Наш коммунист куда то вдруг исчез, а мы остановились возле самой неквалифицированной из работниц, той, которая мыла баночки.
Весь облик ее говорил за то, что она недавно из деревни.
Я наклонилась к ней сказала возможно более отчетливо:
— Вот тут приехали из Франции, знаешь — это дальняя страна, две работницы, они так же, как и ты, работают на фабрике. Они хотят знать, сколько ты зарабатываешь.
— Я-то?
— Да, ты.
Лицо работницы как бы оживилось.
— Да, что там зарабатываю. Сорок рублев зарабатываю на месяц.
Я перевела.
— Она, наверное, одинокая?
Мне снова пришлось медленно и отчетливо разъяснить работнице, что у нее спрашивают.

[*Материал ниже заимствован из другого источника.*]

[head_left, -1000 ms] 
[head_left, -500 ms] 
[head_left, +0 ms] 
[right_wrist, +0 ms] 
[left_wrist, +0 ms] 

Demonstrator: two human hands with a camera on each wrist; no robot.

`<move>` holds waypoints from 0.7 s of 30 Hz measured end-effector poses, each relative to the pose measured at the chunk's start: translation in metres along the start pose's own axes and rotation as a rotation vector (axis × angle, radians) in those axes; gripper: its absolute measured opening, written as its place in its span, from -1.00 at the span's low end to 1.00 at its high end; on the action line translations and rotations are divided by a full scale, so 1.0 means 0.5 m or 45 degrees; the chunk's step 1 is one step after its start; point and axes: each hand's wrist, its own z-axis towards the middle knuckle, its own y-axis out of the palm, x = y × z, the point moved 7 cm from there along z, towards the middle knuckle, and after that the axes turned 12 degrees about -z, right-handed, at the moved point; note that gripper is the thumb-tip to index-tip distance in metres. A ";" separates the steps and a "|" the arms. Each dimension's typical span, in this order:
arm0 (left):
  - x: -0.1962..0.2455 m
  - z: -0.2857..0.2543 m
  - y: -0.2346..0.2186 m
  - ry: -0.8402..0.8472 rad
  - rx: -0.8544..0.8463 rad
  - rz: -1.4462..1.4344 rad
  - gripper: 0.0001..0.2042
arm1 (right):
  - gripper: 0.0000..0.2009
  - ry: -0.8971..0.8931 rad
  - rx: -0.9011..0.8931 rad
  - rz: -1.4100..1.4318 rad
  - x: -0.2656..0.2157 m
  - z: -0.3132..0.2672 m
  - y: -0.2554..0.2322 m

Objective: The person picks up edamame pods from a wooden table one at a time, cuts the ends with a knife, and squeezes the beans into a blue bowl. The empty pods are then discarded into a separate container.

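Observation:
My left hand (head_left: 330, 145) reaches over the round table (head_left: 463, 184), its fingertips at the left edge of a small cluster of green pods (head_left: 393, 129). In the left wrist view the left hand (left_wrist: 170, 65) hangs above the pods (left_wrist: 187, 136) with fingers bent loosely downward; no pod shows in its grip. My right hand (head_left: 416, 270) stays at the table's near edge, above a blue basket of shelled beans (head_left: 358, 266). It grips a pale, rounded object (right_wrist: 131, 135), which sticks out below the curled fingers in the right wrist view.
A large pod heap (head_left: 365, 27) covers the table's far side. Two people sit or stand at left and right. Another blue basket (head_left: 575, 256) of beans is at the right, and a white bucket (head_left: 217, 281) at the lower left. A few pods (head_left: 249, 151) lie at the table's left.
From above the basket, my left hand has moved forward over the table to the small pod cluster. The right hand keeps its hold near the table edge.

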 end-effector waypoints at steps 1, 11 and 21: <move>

— Какое одинокая. Муж у меня и трое детей в деревне остались. Муж больной, вот и работать пришлось мне. Нельзя ли их попросить, чтобы они похлопотали — нехай мне прибавят.
Я ответила, что, к сожалению, их хлопоты не помогут.
Француженки были возмущены.
— Сорок рублей при целой семье, это чрезвычайно мало.
Кругом на стенах были развешаны нормы выработки. Я сейчас их точно не помню, но знаю, что надо было, вот хотя бы той работнице, перед которой мы сейчас стояли, вымыть несколько тысяч баночек, чтобы получить мало-мальски сносную зарплату. На сорок рублей в месяц она могла по тем временам и при тех ценах питаться только хлебом.
Коммунист постарался отвлечь внимание француженок машинами для наполнения тубочек зубной пастой. Но их нельзя было удивить. Они нашли все грязным, непроветренным и плохо организованным. На их удивленный вопрос, почему же нет квалифицированных работниц, которые работали бы действительно со скоростью, подогнанной к конвейеру, им объяснили, что всему мешает большая текучесть рабочего состава. Коммунист, сам не понимая, что делает ошибку, сказал, указывая на ту же работницу, с которой мы только что говорили.
— Вот эта, например, работает только шесть недель, а уже хочет уходить.
Француженки поняли. И я слышала, как одна другой сказала:
— При такой мизерной зарплате и при такой плохой вентиляции я не выдержала бы и двух дней.
***
Осмотр окончен и мы снова у директора в кабинете. Он распорядился принести по баночке крема и по коробочке пудры «Красная Роза». И как я уже часто замечала, большинство коммунистов, особенно выдвиженцев, понятия не имеют об европейских товарах, и для них советская продукция представляется верхом красоты и изящества.
Поэтому директор поднес парижанкам эти подарки с особенно горделивой миной.
— Покажете там у вас в Париже, как мы работаем.
Баночка с кремом была из простого бутылочного стекла, очень плохо отшлифована, наклейка на ней была безвкусная и уже в уголке отрывалась. А пудра «Лебяжий пух», была в такой безвкусной коробке, что представляла собой тоже довольно жалкое зрелище, особенно для избалованного европейского глаза.